Mgr fulgence muteba : le référendum en rdc, une décision irréfléchie en temps de guerre
Mgr Fulgence Muteba, président de la Conférence épiscopale nationale du Congo (Cenco).

Mgr fulgence muteba : le référendum en rdc, une décision irréfléchie en temps de guerre

Le président de la Conférence épiscopale nationale du Congo (Cenco), Mgr Fulgence Muteba, a lancé un avertissement solennel concernant l’organisation d’un référendum en République démocratique du Congo (RDC). Selon lui, cette démarche est inopportune et dangereuse, alors que le pays fait face à une guerre persistante à l’Est.

une initiative jugée prématurée en période de conflit

Dans un entretien exclusif, Mgr Fulgence Muteba a exprimé ses réserves face à la tenue d’un référendum constitutionnel en RDC. Pour le prélat, cette consultation populaire n’est pas adaptée à un contexte marqué par les violences armées.

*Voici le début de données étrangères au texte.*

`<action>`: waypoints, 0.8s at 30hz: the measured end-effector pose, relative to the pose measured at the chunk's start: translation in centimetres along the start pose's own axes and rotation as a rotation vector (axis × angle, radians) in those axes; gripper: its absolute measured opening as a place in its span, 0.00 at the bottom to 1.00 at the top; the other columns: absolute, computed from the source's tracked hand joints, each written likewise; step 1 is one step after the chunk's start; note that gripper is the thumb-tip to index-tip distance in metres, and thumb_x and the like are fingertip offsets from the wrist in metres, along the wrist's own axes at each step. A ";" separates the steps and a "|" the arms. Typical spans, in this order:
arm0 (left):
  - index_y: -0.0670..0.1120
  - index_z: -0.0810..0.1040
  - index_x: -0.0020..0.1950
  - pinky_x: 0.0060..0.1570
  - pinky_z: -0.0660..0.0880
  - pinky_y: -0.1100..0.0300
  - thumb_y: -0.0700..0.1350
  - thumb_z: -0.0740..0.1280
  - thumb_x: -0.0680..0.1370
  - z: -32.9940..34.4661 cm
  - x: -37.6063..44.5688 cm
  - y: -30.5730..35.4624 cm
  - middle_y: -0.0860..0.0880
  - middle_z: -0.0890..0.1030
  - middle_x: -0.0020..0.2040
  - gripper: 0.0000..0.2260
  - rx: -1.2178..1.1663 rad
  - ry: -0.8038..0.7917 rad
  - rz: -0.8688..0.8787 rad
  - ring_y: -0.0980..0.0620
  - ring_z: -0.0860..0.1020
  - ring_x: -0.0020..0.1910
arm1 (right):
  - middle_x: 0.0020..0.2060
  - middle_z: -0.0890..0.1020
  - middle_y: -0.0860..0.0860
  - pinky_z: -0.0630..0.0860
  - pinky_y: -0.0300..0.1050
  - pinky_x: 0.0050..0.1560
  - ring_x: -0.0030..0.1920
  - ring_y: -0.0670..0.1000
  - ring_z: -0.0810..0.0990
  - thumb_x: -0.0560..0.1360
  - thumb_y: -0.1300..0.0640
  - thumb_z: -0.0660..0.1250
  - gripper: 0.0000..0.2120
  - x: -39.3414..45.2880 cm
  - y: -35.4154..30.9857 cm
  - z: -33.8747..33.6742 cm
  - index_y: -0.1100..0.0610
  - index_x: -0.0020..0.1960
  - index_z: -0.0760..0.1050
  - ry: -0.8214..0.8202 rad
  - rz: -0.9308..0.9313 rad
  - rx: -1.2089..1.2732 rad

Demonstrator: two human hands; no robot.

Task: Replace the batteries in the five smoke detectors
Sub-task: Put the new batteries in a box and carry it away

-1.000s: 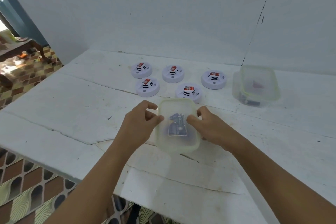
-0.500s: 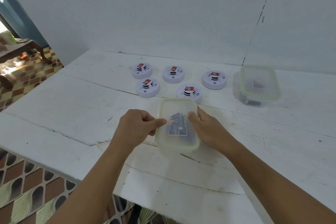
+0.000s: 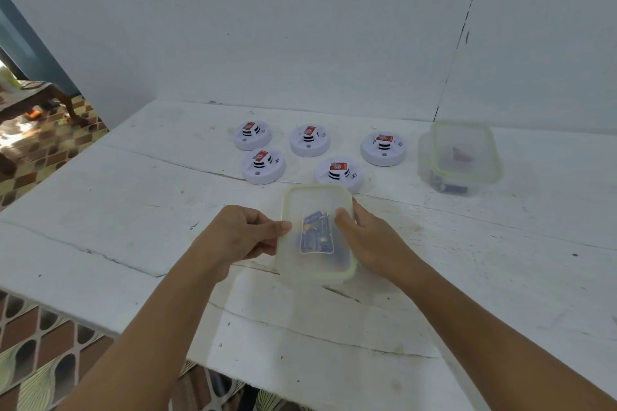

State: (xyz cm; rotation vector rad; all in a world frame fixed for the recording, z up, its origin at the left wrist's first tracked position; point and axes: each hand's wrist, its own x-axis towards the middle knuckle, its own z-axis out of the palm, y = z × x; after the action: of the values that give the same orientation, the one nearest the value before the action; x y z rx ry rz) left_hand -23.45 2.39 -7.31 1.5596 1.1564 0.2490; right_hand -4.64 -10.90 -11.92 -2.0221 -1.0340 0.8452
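floor, far left: we've got brown patterned tiles past the table edge, with a wooden furniture leg further back.

table: a white painted wooden table with cracks running across the boards, pushed up against a white wall.

left hand: our left hand is curled onto the left edge of the near box, thumb tip pressing on the lid rim and the other fingers tucked against the side, so it's gripping the box.

near box: a clear plastic container with a pale green lid rim, sitting on the table right in front of us between both hands. Lid looks on. Through it we can see blue batteries; can't tell how many.

right hand: our right hand grasps the right side of the same box, thumb lying over the top of the lid and the fingers wrapped down the far side.

smoke detectors: five round white smoke detectors just beyond the box, all flat on the table. Three are in the back row, two in the front row. Each shows a red-labelled block on its raised centre. The front right one is just beside the box's far edge, can't tell if it's touching.

far right: a second clear container, same green rim, well apart from our hands. Something dark and something reddish are inside, too blurry to name.
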 end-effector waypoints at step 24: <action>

« Le référendum n’est pas bienvenu parce que le pays est en guerre », a-t-il déclaré. Selon lui, les priorités nationales devraient se concentrer sur la stabilisation du territoire et la protection des populations civiles avant toute réforme constitutionnelle.

les craintes des autorités religieuses

La Conférence épiscopale nationale du Congo (Cenco) craint que l’organisation d’un référendum ne vienne aggraver les tensions déjà présentes dans le pays. Mgr Muteba a souligné que les conditions nécessaires pour une telle consultation ne sont pas réunies, notamment en raison de l’insécurité qui touche plusieurs régions.

« Nous devons d’abord rétablir la paix et la sécurité avant de penser à modifier la Constitution », a-t-il insisté. Pour l’Église congolaise, la priorité reste la recherche d’une solution pacifique aux conflits qui déchirent l’Est du pays.

les réactions politiques et sociales

Cette prise de position de la Cenco intervient dans un contexte politique tendu en RDC. Les débats autour du référendum ont déjà suscité des réactions variées au sein de la classe politique et de la société civile. Certains y voient une opportunité pour moderniser les institutions, tandis que d’autres, comme l’Église, mettent en garde contre les risques de division.

Le président de la Cenco a rappelé que le dialogue et la réconciliation doivent rester au cœur des priorités nationales. « La paix est la condition sine qua non pour toute réforme durable », a-t-il conclu.